Railway station in Melbourne, Australia

Batman station is a railway station operated by Metro Trains Melbourne on the Upfield line, part of the Melbourne rail network. It serves the northern suburb of Coburg North in Melbourne, Victoria, Australia. Batman station is a ground level unstaffed station, featuring an island platform. It originally opened on 8 October 1889 as Bell Park, with the current station provided in 1959. It initially closed on 13 July 1903, but reopened with the current name on 1 October 1914.
==History==
Bell Park station opened in 1889 when the railway line was extended from Coburg to Somerton. The station was closed in 1903 when the line was cut back to Coburg but in 1906, the line reopened for traffic to the newly-opened Fawkner Cemetery. In 1914 the passenger service was re-extended to Fawkner and Bell Park station was reopened as Batman – taking its name from one of the founders of Melbourne, John Batman.

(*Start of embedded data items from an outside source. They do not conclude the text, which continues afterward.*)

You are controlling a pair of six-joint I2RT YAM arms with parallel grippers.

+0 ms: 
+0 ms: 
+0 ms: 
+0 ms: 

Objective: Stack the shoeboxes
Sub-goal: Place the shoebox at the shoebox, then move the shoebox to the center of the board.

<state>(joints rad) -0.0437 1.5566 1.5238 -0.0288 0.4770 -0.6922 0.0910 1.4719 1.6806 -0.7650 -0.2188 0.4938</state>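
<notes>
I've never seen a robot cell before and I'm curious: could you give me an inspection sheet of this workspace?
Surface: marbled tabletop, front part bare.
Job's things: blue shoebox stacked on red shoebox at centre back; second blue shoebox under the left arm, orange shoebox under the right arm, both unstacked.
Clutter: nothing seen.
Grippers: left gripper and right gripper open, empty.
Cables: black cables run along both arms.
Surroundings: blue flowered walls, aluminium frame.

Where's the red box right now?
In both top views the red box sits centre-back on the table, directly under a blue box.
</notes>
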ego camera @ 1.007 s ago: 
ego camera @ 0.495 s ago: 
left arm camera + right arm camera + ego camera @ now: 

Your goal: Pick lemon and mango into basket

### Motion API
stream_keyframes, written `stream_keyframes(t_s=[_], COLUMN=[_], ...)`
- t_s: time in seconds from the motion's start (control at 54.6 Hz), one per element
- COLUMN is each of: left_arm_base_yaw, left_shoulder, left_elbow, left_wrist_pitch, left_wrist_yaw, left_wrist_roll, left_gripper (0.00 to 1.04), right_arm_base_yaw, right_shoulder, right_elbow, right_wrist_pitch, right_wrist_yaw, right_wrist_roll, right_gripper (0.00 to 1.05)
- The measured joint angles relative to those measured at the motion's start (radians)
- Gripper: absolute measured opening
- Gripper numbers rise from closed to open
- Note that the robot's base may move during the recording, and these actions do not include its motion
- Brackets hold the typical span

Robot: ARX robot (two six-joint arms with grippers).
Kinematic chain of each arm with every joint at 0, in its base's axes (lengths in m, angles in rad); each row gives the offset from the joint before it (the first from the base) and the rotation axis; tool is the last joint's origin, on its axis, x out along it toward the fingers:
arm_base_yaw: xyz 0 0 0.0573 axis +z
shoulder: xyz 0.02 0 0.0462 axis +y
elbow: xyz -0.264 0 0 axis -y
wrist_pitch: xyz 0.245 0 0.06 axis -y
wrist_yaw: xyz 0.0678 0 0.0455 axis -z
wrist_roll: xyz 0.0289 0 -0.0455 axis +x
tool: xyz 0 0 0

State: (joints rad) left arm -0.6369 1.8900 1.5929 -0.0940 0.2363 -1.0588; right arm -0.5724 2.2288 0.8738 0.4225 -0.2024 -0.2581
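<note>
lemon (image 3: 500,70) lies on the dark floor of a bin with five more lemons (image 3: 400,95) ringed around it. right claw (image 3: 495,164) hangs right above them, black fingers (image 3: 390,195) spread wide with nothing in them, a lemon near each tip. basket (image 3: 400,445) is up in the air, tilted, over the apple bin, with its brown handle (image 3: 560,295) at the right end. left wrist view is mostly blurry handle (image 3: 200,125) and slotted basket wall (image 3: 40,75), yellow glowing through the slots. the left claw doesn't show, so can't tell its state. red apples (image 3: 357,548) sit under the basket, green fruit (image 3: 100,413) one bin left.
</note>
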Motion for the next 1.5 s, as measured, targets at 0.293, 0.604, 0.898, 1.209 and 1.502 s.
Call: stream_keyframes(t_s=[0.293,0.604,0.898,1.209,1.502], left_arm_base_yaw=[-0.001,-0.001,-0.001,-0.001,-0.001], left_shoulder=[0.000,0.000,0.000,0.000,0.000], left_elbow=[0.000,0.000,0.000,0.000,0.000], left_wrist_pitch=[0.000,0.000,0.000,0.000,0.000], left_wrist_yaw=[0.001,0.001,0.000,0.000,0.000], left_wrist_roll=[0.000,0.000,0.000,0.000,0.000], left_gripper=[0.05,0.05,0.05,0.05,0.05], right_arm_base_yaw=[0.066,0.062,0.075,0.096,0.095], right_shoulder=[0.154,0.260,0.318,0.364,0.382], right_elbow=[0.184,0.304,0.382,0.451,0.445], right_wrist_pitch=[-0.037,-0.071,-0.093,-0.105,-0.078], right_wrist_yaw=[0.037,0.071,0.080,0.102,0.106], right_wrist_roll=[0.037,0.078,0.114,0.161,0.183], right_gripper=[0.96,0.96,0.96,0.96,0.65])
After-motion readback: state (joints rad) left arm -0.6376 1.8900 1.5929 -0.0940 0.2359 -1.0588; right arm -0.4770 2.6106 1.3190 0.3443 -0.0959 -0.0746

In 1920, a siding for the former Lincoln Mills knitting works on Gaffney Street was provided. In 1959, the current island platform was provided as part of works to duplicate the line from Coburg to Fawkner.

In 1970, the siding serving the Lincoln Mills knitting works was abolished, along with the associated signal discs and posts. In 1982, a crossover at the station was abolished, along with a number of signals and levers.

There is a disused signal box at the up end of the station, which was provided in 1935, controlling interlocked gates at the Gaffney Street level crossing. In 1998, the gates were replaced with boom barriers, when the Upfield line was upgraded.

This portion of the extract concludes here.